Unlike other securities, TIPs will protect you from negative returns. For instance, if you invest in a bank that promises you 1% and the inflation is 1.5%, you have a negative return of -0.5%. Now with TIPs, you never have to worry about inflation. This fact is because the TIPs security will adjust the interest you are going to receive by matching it with the prevailing inflation rates in the market.
So why pick this investment vehicle over others? The pros of TIPs are many, including the fact that they are backed by the federal government, and therefore it is guaranteed you will not lose your investment.
Also, the minimum entry to invest in TIPS is quite low. In fact, you can get one with as little as a $100 investment. Getting the investment is relatively easy either through a bank, broker, or exchange-traded funds (ETFs). It is recommended to use EFTs due to their low transaction fees.
On the other hand, the drawbacks include their lack of liquidity coupled with low returns. These investments are for the type of investor who is willing to put an investment for up to 30 years. The reason is you may need this much time to get any yield on investment.
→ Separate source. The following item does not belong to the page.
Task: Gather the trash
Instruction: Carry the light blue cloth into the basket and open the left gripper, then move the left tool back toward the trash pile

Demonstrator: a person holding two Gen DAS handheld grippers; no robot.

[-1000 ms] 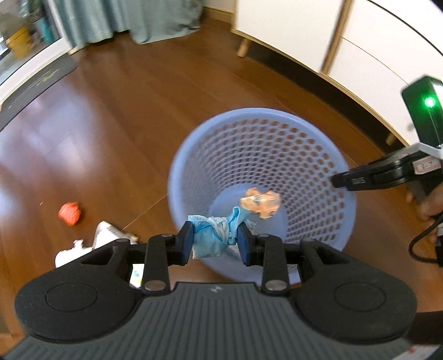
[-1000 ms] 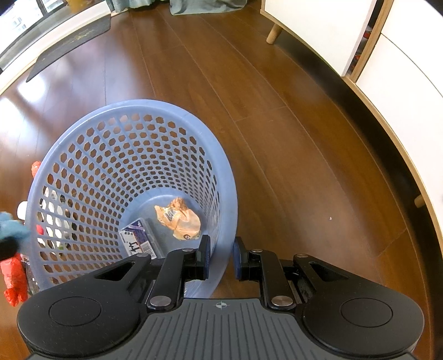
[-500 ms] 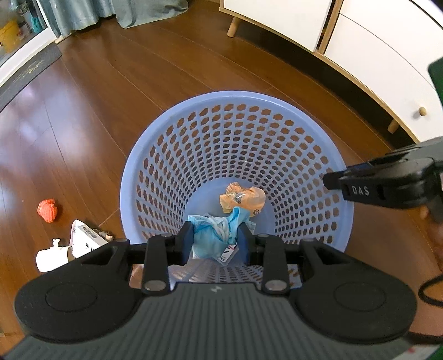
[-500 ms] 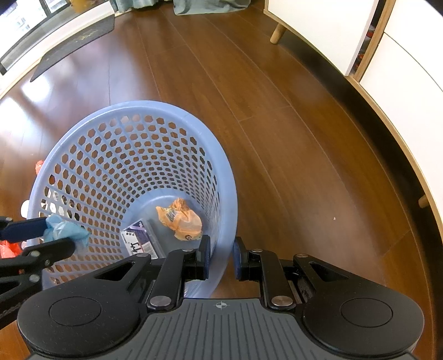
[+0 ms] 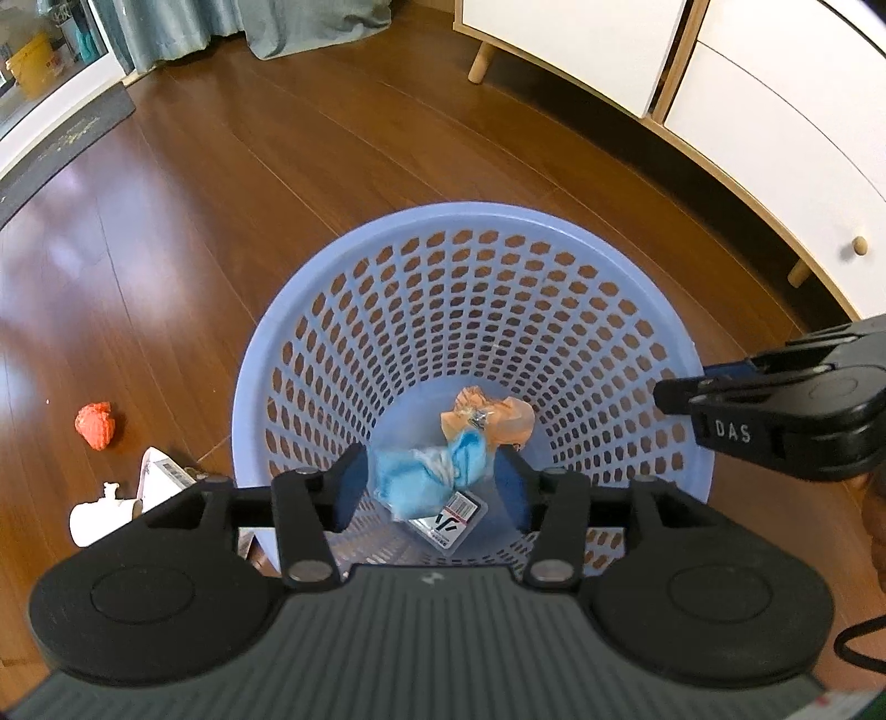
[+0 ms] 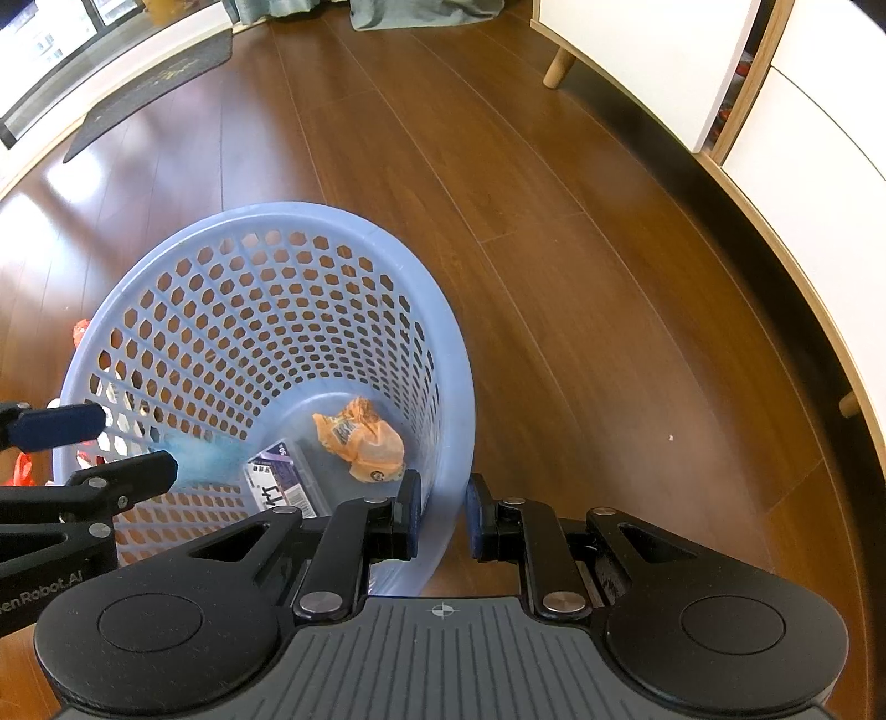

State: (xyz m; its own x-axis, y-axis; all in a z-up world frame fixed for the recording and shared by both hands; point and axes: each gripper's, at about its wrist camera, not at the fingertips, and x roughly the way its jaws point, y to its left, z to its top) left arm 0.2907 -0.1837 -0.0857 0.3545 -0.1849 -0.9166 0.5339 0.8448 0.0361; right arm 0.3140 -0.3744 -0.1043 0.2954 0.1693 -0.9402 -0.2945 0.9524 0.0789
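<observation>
Blue crumpled trash [image 5: 429, 476] between opening left claw [image 5: 432, 484], right claw [image 6: 443, 515] clenched on basket [image 6: 443, 443] rim

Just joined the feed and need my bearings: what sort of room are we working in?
Most likely a living room or bedroom at home: polished wood plank floor, white cabinets on slim wooden legs, and grey-green curtains reaching the floor beside a glazed door.

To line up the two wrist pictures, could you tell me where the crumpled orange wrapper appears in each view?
Left wrist view: the orange wrapper lies on the basket floor, near picture centre, just above the blue crumpled trash.
Right wrist view: it lies on the basket floor, lower centre-left, right of the barcoded packet.
Shared landmark: the blue perforated basket, whose rim shows in both.
</observation>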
While an increase of 0.9% looks meager to many, it is guaranteed and may look good for a 30-year investment. Also, it is a popular choice among fixed-income investors seeking to cushion their investments from inflation shocks. You can check out the treasury site for more info on purchasing TIPs.
7. Corporate Bonds
If you are one of the brave investors and is seeking a little bit of risk to give you the opportunity of higher returns, then corporate bonds are for you. In as much as they are not a sure thing like government-backed bonds, they can be relatively safe if you look to the right companies.
In a nutshell, corporate bonds work when a buyer agrees to purchase the face value of a bond for the company to invest. The bonds are usually a minimum of $1000. In return, the firm can reach a decision to pay the person an agreed-upon interest mostly semiannually. Then upon maturity of the bond, the firm agrees to refund the principal sum together with interest.
Similarly, you can minimize the risk of default by going for very safe rated companies. This fact is because of the different security ratings for firms when it comes to corporate bonds. For instance, AAA-rated corporate bonds are the most secure. As a matter of fact, some companies are rated even higher than the federal government itself.
On the other hand, if you go for companies without a triple-A rating, you risk your principal amount. The upside is the reward is relatively high. Corporate bonds are an asset class that can give you up to 5%. To avoid sleepless nights, conduct due diligence before putting your money in any corporate bond. You can find out more on corporate bond rankings before deciding on the best bond to invest in.
The Bottom Line
In as much as you may want to secure your financial future early, it is vital to keep your risk low. You don’t want to start losing your principal money, especially if you are a beginner. Start with low-risk investments as you educate yourself slowly during your investment journey. If you’re unsure of any investment vehicle, don’t hesitate to speak to a qualified financial advisor before risking your capital.